Open animeshkumarpaul opened 1 year ago

animeshkumarpaul commented 1 year ago

After running the below code, it says

INFO trainable.py:172 – Trainable.setup took 2940.989 seconds. if your trainable is slow to initialize, consider setting reuse_actors=True to reduce actor creation overheads

import ray
ray.init(address="auto", _temp_dir='/home/ray_dir')

rnd = random.seed(8)
grid_cv = StratifiedKFold(n_splits=3,random_state=rnd, shuffle=True)
from xgboost.callback import EarlyStopping
early_stopping = EarlyStopping(rounds = 50, maximize=True, save_best=True)
clf = xgb.XGBClassifier(
                tree_method='gpu_hist',
                max_bin=512, 
                learning_rate = 0.0001,
                n_estimators=1000,
                objective='binary:logistic', reg_alpha=0.01,
                scale_pos_weight = pos_weight, eval_metric= 'aucpr',
                callbacks=[early_stopping],
                verbosity = 0,
                nthread = 96
                )

param = {
    'eta': [0.01, 0.1, 0.3],
    'min_child_weight': [1,3,8,16],
    'max_depth':[25,50,100,500],
    'colsample_bytree': [0.4,0.6,0.8],
    'subsample': [0.4,0.6,0.8],
    'gamma':[0,0.5,2,10],
}

gs = TuneGridSearchCV (estimator=clf, param_grid=param,  cv=grid_cv, n_jobs = -1, refit=True, return_train_score = True, verbose=3, scoring = 'average_precision', use_gpu = True )
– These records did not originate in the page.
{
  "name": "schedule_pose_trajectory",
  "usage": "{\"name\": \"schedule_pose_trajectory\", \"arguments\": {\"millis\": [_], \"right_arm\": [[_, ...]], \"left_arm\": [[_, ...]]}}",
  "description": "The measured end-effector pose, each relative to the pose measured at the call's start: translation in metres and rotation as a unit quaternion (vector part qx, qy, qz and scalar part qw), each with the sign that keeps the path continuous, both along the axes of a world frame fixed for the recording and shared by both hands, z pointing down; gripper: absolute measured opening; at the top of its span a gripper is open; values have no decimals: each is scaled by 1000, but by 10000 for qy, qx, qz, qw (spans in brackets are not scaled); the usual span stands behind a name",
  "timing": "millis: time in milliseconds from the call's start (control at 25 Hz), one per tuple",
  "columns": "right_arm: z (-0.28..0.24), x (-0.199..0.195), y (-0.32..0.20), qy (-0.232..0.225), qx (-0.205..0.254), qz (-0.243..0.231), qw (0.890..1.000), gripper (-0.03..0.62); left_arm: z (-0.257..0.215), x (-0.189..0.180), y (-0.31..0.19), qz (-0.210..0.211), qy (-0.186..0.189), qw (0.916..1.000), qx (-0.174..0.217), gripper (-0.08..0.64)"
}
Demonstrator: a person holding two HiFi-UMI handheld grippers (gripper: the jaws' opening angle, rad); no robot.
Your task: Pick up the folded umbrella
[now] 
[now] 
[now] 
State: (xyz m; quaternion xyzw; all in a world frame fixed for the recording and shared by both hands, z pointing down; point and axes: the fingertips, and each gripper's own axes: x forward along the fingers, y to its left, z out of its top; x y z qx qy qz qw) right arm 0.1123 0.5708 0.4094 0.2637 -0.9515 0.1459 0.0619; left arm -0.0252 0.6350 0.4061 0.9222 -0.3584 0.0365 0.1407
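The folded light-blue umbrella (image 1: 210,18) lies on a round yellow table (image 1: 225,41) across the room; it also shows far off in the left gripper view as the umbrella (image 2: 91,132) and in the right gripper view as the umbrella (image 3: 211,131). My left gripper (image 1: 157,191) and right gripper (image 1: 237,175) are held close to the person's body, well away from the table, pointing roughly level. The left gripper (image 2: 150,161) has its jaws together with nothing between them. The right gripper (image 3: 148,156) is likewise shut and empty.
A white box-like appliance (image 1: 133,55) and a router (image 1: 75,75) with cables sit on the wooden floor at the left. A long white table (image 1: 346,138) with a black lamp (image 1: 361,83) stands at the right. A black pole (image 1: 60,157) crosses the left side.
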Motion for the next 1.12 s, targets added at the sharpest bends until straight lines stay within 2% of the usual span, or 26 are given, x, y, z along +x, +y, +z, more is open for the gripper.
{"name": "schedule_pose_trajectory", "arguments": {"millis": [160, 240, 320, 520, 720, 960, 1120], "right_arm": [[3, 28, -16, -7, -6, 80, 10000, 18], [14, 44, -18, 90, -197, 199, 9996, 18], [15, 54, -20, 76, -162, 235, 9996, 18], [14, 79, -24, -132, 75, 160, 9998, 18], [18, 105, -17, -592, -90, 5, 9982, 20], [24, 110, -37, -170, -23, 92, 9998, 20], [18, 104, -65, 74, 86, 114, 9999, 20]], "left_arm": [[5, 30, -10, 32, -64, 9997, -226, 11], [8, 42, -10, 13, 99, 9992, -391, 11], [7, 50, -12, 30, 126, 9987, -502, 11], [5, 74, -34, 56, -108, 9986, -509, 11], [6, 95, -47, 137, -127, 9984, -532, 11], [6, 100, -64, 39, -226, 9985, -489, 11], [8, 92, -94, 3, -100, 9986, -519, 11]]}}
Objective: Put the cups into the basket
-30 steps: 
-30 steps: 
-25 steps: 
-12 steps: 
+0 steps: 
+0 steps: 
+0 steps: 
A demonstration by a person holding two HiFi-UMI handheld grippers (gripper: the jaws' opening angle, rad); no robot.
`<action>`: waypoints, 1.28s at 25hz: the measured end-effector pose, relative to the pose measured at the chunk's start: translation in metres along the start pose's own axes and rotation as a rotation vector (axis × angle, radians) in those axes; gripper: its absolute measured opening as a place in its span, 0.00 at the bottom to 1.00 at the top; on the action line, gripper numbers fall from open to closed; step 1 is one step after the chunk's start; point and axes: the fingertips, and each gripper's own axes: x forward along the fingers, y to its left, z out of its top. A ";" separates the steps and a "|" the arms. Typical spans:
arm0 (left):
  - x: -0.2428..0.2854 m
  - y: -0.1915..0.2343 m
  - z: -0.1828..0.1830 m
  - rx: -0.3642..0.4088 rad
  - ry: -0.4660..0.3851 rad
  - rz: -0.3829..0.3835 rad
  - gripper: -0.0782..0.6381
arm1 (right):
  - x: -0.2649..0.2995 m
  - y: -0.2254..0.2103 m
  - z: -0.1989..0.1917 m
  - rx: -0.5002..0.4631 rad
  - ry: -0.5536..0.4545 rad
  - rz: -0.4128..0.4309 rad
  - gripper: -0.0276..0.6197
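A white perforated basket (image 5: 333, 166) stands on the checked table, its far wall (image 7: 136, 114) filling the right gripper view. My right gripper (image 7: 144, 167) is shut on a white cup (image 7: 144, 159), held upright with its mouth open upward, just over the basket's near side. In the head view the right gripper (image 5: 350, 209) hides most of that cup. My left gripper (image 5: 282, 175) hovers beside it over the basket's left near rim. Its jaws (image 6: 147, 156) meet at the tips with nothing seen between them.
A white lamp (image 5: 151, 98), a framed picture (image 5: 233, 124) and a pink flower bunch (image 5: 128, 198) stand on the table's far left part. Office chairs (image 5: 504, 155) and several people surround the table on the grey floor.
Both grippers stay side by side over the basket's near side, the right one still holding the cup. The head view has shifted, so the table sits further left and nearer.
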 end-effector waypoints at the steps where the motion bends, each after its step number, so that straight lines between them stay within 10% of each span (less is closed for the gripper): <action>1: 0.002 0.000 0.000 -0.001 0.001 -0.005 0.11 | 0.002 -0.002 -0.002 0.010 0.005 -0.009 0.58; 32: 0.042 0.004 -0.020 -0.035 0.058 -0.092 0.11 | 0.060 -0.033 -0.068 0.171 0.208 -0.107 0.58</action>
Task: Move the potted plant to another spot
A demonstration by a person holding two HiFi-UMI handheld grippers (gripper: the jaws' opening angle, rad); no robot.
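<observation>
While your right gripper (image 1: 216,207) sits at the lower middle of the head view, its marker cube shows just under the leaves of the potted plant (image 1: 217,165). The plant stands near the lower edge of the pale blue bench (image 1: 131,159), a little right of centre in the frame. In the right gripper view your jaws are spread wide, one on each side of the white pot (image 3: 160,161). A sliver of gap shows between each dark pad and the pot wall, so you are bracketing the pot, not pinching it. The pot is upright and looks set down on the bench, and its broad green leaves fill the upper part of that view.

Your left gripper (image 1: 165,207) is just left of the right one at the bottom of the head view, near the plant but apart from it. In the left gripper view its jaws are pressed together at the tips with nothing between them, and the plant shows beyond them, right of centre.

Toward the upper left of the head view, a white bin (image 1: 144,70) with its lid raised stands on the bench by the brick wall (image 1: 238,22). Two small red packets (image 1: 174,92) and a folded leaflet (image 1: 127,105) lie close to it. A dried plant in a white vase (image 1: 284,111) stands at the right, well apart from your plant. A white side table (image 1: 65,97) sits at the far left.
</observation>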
gs.fit(X_train, y_train, eval_set= eval_set_xgboost, verbose=True)

Ray asked me to consider setting reuse_actors=True. But, I did not find any way to do it.

My questions: a) Could anyone tell is it possible here to pass reuse_actors=True? b) It is taking a long time to start the training (Trainable.setup took 2940.989 seconds - 96CPUs and 8 GPUs). Is there any other way to make it faster?